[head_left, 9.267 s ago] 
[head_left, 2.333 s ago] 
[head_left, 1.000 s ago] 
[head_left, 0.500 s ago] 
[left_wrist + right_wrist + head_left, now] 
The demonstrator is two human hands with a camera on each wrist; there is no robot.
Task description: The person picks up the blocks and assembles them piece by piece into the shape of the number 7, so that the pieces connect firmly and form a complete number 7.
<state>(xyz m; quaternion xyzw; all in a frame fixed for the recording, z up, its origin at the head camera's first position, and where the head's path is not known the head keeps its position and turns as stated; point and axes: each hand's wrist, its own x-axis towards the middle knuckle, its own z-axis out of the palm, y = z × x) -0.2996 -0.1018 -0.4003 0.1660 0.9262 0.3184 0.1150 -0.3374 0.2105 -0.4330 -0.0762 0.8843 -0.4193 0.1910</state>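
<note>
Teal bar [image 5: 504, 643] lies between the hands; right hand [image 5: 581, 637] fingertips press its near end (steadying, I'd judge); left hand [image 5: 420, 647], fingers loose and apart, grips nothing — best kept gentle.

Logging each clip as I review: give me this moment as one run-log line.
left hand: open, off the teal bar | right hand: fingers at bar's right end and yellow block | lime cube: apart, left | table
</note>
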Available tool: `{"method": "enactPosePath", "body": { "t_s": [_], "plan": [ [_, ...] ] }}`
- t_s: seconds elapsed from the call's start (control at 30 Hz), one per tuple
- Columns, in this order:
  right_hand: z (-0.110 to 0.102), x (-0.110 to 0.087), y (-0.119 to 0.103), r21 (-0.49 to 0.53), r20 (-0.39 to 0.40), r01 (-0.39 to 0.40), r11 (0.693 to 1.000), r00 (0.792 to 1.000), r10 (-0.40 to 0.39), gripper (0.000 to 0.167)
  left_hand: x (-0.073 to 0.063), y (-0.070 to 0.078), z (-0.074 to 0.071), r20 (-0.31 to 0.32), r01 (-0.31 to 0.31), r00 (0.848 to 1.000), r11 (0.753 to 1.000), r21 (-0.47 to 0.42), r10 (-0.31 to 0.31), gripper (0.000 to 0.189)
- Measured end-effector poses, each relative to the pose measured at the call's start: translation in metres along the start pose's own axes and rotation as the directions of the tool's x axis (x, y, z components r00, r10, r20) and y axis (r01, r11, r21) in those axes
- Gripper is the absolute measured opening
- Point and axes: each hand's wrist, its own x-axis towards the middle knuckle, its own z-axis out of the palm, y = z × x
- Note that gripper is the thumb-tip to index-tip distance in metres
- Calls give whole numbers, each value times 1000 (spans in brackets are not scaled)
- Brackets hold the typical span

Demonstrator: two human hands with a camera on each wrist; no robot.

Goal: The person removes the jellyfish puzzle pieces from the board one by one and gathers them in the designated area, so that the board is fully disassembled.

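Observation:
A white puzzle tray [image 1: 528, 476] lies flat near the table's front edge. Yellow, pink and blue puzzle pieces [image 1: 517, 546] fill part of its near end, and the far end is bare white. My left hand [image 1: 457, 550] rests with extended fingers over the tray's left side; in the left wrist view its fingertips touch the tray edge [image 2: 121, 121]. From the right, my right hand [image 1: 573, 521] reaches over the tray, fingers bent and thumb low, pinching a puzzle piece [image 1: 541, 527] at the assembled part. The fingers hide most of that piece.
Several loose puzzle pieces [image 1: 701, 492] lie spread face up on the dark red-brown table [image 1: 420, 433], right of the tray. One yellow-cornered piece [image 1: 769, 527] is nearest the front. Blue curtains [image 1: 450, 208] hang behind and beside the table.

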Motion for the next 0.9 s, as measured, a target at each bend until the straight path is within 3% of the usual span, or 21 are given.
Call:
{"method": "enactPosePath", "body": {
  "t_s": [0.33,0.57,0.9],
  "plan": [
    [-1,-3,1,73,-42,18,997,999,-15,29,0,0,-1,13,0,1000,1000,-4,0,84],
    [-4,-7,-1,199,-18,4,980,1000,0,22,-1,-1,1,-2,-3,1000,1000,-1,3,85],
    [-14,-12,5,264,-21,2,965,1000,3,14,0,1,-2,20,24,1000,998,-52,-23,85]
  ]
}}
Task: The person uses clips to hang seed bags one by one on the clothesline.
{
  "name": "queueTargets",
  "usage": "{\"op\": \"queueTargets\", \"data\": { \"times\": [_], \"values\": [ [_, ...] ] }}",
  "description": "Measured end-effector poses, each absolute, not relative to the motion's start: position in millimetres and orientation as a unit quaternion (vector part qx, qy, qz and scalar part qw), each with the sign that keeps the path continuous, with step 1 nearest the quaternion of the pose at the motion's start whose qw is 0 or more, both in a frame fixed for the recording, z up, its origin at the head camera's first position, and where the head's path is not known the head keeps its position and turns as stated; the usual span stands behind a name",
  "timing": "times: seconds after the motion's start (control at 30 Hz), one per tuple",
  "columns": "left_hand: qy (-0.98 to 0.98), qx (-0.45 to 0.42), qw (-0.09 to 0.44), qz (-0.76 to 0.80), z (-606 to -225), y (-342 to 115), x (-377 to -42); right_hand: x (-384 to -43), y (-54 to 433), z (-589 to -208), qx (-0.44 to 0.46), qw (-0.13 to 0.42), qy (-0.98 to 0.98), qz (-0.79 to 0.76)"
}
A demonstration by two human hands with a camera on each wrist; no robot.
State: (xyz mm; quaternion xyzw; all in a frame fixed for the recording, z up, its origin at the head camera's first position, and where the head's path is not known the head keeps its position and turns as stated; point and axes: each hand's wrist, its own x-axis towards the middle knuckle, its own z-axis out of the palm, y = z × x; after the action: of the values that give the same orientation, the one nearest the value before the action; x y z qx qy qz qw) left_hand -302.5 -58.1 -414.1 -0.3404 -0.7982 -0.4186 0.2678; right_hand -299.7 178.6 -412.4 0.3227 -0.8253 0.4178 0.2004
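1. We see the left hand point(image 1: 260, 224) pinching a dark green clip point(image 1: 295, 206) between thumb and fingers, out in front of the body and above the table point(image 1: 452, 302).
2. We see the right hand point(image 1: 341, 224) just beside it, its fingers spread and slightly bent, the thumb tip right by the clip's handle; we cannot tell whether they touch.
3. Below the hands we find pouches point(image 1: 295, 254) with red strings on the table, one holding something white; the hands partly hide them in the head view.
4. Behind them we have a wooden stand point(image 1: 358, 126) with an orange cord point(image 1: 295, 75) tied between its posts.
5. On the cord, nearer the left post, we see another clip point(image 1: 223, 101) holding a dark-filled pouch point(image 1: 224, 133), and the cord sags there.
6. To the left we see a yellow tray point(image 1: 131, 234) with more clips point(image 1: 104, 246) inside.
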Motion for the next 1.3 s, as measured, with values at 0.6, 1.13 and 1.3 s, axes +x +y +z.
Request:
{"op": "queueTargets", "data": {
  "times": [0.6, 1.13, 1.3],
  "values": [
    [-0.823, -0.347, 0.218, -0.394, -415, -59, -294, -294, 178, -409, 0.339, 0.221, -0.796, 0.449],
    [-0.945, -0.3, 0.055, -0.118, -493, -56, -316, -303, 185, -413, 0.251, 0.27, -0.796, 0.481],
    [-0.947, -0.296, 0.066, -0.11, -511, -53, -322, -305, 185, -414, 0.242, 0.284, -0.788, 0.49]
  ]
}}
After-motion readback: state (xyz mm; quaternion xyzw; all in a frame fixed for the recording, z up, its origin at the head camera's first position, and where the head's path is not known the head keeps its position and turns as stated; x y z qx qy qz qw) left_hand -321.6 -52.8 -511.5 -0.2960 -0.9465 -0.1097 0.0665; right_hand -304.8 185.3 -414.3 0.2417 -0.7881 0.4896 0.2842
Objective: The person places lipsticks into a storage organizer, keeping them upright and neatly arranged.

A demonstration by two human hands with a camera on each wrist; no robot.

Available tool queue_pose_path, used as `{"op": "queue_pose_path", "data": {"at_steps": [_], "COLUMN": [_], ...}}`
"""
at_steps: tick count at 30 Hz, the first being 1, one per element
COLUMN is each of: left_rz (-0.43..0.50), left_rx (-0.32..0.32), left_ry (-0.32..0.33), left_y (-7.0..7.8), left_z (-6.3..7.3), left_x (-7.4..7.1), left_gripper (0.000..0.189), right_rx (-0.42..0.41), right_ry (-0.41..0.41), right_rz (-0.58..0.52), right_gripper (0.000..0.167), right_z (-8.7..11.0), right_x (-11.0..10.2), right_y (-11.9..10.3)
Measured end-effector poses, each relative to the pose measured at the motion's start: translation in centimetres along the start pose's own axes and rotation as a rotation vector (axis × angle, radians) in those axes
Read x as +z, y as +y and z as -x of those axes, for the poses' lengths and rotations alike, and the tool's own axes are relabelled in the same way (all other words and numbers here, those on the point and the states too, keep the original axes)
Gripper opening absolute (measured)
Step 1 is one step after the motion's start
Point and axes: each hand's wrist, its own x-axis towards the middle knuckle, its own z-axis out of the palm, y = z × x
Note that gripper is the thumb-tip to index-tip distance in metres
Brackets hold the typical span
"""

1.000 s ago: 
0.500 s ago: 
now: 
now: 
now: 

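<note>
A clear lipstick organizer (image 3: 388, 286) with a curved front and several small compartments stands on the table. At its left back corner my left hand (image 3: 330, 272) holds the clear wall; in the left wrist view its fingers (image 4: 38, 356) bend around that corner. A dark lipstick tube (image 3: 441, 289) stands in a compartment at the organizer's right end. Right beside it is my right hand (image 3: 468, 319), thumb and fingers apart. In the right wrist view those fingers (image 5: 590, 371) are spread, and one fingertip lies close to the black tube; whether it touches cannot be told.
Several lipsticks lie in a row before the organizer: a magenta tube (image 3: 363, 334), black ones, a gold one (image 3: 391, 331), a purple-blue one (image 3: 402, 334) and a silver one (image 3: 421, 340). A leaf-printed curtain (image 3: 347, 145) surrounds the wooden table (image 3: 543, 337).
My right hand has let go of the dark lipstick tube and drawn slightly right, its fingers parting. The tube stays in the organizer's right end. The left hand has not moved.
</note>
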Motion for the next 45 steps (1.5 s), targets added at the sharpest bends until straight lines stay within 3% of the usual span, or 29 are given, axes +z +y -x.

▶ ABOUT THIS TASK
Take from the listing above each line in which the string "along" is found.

▶ SOLUTION FOR THIS EXERCISE
- Measured end-effector poses, each relative to the pose measured at the call's start: translation in metres along the start pose's own axes and rotation as the directions of the tool's x axis (x, y, z components r00, r10, r20) and y axis (r01, r11, r21) in those axes
Measured end-effector poses, each relative to the pose measured at the motion's start: translation in centimetres along the start pose's own axes and rotation as a rotation vector (axis × angle, radians) in those axes

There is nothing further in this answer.